Blockbuster MR and VR worlds will require the highest level of world-building.
Weta is working with Magic Leap to develop a small virtual world called Dr.
Grordbort’s, based on sculpted ray guns, an effort led by Richard Taylor.

Artificial Reality will need world builders like Taylor and Jackson to invent
the grammar of VR and MR. In tests with volunteers, Microsoft's Minecraft
developers discovered that performing the same role in VR - the so-called
"you-person view" \- feels far more intimate than it does in first-person on a
flatscreen, and emotionally taxing. A break is often needed within an hour.

The best experiences for the author had a strong social element.

The "bat-flinch" test tells you the quality of VR: If you stood next to
someone who was holding a virtual baseball bat and they swung the bat at you,
would you duck?

But a better test for VR is the poker game test: do you feel sufficient subtle
eye contact, body language, and social presence that you can tell if they’re
bluffing?

The author visited an Oculus demo at Facebook’s campus, and Palmer Luckey,
Oculus’ creator, joined in, and his avatar had the same body language in a
demo called Toybox.

Very soon, perhaps in five years, the bounded worlds within virtual reality
will begin to be networked together into distributed virtual worlds. Magic
Leap (among others) is working on protocols that save a mapped "real" place in
the cloud so it doesn’t have to be remapped for each encounter.

The computing needs for this should not be underestimated.

Every virtual world is potentially a total surveillance state.

This comprehensive tracking of your behavior inside these worlds could be used
to sell you things, to redirect your attention, to track your interests.

The familiar puzzles of this data collection will occupy us as a society in
the near future.

The creation of a global artificial reality is an enormous project, and its
adoption will start slowly.

Chris Dixon, a partner at Andreessen Horowitz who led his company’s early
investment in Magic Leap, thinks VR will follow the flywheel effect: sluggish
to start, then nearly unstoppable.

There’s no getting around the fact that everyone looks like a dork wearing a
head-mounted display - same problem that Google Glass and the Segway had.

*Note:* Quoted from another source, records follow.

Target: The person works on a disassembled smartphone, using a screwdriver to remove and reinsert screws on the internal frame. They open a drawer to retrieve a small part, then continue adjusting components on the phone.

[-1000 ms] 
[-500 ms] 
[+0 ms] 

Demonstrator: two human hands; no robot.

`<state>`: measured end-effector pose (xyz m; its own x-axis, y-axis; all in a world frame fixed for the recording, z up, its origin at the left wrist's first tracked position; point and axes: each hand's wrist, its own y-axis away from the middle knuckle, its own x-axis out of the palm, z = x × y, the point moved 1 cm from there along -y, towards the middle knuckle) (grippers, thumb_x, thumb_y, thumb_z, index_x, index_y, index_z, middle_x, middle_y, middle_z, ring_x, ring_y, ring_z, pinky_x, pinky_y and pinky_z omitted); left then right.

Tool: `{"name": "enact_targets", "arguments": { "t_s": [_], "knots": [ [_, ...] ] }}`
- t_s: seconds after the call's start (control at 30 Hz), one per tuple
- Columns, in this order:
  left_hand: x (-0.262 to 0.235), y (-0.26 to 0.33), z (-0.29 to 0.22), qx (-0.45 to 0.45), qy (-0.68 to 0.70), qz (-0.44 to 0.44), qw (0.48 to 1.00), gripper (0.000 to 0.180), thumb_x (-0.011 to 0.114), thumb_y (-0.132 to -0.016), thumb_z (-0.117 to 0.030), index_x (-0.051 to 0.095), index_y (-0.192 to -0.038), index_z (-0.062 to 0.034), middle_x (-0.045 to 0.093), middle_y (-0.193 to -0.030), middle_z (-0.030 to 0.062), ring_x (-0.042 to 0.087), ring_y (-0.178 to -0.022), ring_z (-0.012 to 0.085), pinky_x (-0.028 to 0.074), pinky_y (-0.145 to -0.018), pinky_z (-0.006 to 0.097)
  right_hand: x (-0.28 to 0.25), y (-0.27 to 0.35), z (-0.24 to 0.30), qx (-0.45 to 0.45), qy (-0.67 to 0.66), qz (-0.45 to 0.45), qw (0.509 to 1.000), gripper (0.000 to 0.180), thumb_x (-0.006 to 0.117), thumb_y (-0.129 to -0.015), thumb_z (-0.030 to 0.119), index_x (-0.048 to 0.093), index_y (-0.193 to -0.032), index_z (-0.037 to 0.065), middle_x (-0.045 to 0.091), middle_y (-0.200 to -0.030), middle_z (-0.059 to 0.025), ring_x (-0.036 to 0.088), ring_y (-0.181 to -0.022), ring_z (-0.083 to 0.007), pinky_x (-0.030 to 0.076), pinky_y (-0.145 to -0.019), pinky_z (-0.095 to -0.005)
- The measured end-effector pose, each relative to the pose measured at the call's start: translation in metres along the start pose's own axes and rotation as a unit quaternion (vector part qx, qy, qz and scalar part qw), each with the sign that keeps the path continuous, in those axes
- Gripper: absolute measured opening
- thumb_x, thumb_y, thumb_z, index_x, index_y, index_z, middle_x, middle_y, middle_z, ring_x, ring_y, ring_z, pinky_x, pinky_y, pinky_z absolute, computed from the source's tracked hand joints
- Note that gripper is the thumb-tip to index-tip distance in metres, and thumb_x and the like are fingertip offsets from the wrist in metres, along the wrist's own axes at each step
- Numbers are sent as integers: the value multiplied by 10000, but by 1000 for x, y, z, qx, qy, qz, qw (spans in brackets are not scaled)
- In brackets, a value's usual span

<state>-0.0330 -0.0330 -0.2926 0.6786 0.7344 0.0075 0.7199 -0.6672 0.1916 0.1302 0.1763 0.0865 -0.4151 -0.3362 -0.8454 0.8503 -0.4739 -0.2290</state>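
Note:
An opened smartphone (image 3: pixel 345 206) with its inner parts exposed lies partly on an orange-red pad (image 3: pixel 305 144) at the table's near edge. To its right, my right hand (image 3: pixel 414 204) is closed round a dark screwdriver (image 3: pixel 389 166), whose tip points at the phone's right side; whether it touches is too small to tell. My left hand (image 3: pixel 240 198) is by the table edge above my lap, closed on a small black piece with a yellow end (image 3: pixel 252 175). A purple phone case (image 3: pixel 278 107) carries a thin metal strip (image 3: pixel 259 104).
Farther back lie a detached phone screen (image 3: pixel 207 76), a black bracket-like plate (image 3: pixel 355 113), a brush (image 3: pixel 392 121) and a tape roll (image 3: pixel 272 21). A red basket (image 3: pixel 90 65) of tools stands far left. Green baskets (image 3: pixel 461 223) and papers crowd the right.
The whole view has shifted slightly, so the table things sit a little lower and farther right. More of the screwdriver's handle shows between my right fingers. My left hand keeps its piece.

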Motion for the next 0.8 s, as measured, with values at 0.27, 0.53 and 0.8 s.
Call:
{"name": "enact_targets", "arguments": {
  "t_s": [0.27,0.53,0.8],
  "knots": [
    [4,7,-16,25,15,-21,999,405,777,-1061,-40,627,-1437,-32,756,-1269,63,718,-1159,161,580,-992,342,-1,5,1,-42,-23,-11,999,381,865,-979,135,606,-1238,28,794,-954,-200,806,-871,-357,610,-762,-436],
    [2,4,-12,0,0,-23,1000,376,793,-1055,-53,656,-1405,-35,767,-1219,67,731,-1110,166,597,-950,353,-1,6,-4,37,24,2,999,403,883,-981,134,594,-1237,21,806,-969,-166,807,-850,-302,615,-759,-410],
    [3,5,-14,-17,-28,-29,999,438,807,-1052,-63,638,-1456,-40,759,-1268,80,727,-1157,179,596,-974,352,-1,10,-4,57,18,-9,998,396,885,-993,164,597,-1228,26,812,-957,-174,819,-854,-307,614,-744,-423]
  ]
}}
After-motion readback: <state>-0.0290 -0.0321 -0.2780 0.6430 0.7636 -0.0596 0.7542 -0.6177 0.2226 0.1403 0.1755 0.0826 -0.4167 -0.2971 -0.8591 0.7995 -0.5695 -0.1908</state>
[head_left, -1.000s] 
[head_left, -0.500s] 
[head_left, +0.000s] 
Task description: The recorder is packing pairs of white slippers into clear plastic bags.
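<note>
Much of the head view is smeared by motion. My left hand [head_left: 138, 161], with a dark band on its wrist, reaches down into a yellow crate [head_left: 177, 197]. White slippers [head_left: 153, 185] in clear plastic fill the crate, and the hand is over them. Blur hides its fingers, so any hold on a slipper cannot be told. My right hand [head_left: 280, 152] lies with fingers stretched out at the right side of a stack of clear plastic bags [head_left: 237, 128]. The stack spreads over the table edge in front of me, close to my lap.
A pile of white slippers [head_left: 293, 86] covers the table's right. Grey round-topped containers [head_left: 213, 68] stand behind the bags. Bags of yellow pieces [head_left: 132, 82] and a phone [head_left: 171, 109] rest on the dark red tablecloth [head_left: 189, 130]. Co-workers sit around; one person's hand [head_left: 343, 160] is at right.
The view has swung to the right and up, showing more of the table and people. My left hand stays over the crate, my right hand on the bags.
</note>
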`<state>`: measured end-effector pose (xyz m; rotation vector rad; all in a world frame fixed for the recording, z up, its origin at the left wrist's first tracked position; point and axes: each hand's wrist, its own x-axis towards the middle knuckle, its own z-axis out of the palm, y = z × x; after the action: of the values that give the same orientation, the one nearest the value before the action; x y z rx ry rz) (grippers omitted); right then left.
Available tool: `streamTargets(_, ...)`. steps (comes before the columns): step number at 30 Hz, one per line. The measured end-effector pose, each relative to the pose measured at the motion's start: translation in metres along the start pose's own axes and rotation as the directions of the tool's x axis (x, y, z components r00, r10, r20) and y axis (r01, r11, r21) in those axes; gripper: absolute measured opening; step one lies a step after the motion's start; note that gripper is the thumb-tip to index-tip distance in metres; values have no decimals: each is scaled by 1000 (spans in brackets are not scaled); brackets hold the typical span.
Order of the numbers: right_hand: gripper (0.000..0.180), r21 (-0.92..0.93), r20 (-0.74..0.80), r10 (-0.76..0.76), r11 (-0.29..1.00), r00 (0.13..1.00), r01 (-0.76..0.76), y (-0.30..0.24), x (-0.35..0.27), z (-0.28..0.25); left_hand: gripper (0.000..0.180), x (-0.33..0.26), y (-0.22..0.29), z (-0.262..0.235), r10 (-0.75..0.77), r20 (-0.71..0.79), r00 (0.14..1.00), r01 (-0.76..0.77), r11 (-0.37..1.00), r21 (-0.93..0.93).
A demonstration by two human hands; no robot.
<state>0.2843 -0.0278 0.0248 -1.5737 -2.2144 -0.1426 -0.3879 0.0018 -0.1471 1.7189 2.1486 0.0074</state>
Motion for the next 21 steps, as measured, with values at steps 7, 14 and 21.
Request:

Physical safety for VR headsets is also a concern, while MR can mitigate the
problem.

The VR industry is waiting for its Doug Engelbart to invent the equivalent of
the mouse.

Nearly all of the non-movie VR experiences uploaded to date were created using
a computer-game engine from either Unity or Unreal - both of which have demoed
a VR version that permits users to make VR in VR.

The author had a lot of fun in VR using an app called Tilt Brush, purchased by
Google, with which you can paint in 3D and view it with your headset.

His aha was that at its root, VR is as much a creation tool as a consumption
tool.

Fame awaits the genius who figures out the elegant VR interface for VR
creation.

Right now the field of view in mixed-reality devices is too narrow.

All mixed-reality systems labor under a second challenge that VR systems
don’t: lighting should keep the illusion that a given object is real - a weak
link in the chain of persuasion.

It’s hard to overstate the benefit of wearing a lightweight device that is not
tethered to a fixed location.

Most engineers working on VR mention one of two books: Snow Crash or Ready
Player One.

At Magic Leap, Abovitz hired Neal Stephenson, author of Snow Crash, as chief
futurist because “he has an engineer’s mind fused with that of a great
writer.”

Stephenson compared the challenge of VR to crossing a treacherous valley to
reach new heights. He admires Abovitz because he is willing to “slog through
that valley.”

It’s too early to know what virtual reality is or what it will be. The real
way to the future might be biology.

Not immediately, but within 15 years, the bulk of our work and play time will
touch the virtual to some degree.

Only a few companies will dominate the VR networks because, as is so common in
networks, success is self-reinforcing.

After a long gestation, VR is good enough to improve quickly. It’s real.

end of TL;DR.

Question: would it be useful to have a service that gives you the TL;DR of a
long article like this? If so, would you pay for it?